**INSTRUCTIONS FOR THE TASK**
Copy the following data exactly and drop the pictures.

──────── DATASET EXTRACT ────────

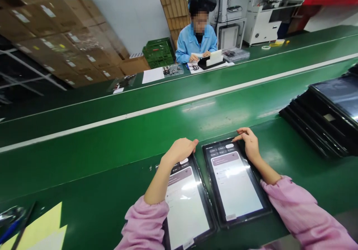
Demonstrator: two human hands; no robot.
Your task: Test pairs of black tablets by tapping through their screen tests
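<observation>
Two dark-framed tablets with lit screens lie side by side on the green bench. My left hand (182, 150) is over the top edge of the left tablet (186, 205); its fingers are mostly hidden behind the hand, so its grip is unclear. At the top right corner of the right tablet (236, 184), my right hand (248, 142) has its fingers apart and bent, with a fingertip near the upper edge of the screen. It holds nothing. Both tablets show a pale panel with a mauve band and dark buttons above.
A stack of dark tablets (321, 119) stands at the right. Yellow paper (46, 224) and a blue pen (10, 230) lie at the lower left. Across the raised green divider (125, 130), a person in blue (183, 41) sits handling items. Cardboard boxes (61, 41) are stacked behind.
</observation>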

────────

**ANSWER SPACE**
Demonstrator: two human hands; no robot.
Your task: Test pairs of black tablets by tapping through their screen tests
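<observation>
Two dark-framed tablets with lit screens lie side by side on the green bench. My left hand (182, 150) is over the top edge of the left tablet (186, 205); its fingers are mostly hidden behind the hand, so its grip is unclear. At the top right corner of the right tablet (236, 184), my right hand (248, 142) has its fingers apart and bent, with a fingertip near the upper edge of the screen. It holds nothing. Both tablets show a pale panel with a mauve band and dark buttons above.
A stack of dark tablets (321, 119) stands at the right. Yellow paper (46, 224) and a blue pen (10, 230) lie at the lower left. Across the raised green divider (125, 130), a person in blue (183, 41) sits handling items. Cardboard boxes (61, 41) are stacked behind.
</observation>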

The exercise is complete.